For a time we had a serious problem with consuming one of our client’s JSON APIs. The response payloads were changing frequently (the field names were different from release to release), mandatory fields were often missing, the system sometimes returned string values where numbers were expected, etc. The tutorial approach for consuming JSON endpoints where you call the http service and cast the response into the expected type obviously didn’t work. Implementing validation / conversion of the response imperatively at all places where we parsed JSON didn’t scale either. What we ended up doing was implementing a bunch of parameter decorators to describe the validation rules and a constructor decorator to run them. If you are interested in the details there will be an article about the library coming shortly.

There are two more things about the decorators you should know – all of the decorator types can be parametrized and all of them compose.

Decorator factories

In order to create a parametrized decorator you create a decorator factory that accepts arguments and returns the decorator function to be used.


const greaterOrEqual = (n: number)  => {
    return (target: Object, key: string | symbol) => {
        let value = target[key];

        const getter = () =>  value;
        const setter = (val) => {
            if (val < n) {
                throw new Error(`Value smaller than ${n}`);
            }
            value = val;
        }
        Reflect.deleteProperty[key];
        Reflect.defineProperty(target, key, {
            get: getter,
            set: setter
        });
    }
}


class Box {
    @greaterOrEqual(0) numberOfItems: number;
}

const box = new Box();
box.numberOfItems = 10; //OK
box.numberOfItems = -1 //throws Error

greaterOrEqual is a decorator factory. Given a number it creates a property decorator that will throw an exception if we try to set the property to a value smaller than the number.
Everytime you see a decorator used with parentheses it’s a decorator factory.

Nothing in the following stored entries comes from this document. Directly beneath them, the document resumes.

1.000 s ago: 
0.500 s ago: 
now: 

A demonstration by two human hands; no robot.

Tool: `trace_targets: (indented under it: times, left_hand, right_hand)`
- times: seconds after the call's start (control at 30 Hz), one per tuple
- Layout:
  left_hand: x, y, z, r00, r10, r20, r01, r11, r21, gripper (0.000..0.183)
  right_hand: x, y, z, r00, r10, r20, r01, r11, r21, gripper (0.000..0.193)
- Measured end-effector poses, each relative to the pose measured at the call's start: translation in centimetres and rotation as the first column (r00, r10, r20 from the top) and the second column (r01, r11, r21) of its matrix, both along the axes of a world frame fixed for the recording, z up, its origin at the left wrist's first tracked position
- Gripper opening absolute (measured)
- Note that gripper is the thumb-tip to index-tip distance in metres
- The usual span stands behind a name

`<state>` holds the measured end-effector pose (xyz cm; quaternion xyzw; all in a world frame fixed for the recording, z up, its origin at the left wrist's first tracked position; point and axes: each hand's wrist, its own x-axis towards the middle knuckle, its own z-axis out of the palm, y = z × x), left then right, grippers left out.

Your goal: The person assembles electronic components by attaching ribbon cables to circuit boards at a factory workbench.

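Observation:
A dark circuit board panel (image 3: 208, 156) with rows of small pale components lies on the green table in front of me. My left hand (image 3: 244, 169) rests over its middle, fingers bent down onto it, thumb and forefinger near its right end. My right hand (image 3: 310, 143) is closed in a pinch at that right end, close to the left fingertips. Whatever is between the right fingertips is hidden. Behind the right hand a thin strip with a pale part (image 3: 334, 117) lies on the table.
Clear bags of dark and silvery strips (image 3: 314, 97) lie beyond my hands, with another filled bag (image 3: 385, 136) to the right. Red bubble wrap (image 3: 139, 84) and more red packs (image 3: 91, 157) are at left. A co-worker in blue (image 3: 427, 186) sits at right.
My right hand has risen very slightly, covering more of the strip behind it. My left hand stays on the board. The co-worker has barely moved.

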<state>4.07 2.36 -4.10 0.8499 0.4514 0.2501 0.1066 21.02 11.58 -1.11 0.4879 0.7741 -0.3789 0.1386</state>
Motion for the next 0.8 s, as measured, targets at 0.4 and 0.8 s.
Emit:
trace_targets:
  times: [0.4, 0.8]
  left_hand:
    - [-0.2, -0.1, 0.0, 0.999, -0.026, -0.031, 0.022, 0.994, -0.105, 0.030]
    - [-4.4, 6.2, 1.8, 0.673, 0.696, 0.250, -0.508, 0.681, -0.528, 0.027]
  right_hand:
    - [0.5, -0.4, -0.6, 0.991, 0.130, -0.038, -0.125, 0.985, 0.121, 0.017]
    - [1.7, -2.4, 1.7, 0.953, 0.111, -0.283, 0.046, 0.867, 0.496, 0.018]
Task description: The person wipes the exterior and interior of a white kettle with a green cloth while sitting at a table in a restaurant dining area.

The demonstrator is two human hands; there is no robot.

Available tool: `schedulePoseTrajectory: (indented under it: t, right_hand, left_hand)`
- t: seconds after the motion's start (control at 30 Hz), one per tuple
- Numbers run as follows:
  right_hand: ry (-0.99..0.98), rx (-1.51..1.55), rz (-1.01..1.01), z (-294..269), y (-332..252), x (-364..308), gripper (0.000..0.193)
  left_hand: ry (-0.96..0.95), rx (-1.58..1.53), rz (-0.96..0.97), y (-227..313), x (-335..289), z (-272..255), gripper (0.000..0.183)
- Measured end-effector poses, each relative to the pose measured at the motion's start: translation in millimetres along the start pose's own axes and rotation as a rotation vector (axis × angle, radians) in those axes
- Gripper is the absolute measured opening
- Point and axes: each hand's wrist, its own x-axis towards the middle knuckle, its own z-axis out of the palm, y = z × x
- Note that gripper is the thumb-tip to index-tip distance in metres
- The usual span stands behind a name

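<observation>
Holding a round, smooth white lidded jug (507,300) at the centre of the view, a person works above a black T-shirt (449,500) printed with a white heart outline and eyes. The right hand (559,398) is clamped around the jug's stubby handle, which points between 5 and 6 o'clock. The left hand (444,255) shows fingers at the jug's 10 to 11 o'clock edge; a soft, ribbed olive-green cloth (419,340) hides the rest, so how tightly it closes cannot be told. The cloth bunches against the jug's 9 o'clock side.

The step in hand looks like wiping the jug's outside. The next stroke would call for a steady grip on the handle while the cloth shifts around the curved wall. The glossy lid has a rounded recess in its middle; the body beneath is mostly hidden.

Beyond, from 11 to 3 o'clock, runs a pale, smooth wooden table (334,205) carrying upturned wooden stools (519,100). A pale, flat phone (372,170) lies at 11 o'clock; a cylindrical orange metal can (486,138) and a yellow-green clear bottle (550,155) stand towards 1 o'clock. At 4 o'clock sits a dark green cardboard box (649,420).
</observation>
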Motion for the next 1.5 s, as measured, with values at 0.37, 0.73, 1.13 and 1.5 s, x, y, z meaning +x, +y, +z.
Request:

Angular2’s Component, Router, NgModule etc. are all decorator factories.

Composing decorators

Decorators compose just like functions.

const printA = (target: Object, key: string | symbol, descriptor: TypedPropertyDescriptor<Function>) => {
    console.log("A");
}

const printB = (target: Object, key: string | symbol, descriptor: TypedPropertyDescriptor<Function>) => {
    console.log("B");
}

class Printer {
    @printA
    @printB
    printC() {
        console.log("C");
    }
}

new Printer().printC();

//output:
//B
//A
//C

We have two method decorators defined (they are almost the same, the only difference is in values they print, so we could have used a decorator factory here). We can see from the output that they are executed from the inside out – just like composed functions would be.

Summary

This was a very brief introduction to decorators. If you would like to see decorators in a real life use case there’s an article about a decorator based JSON validation library coming to our blog soon.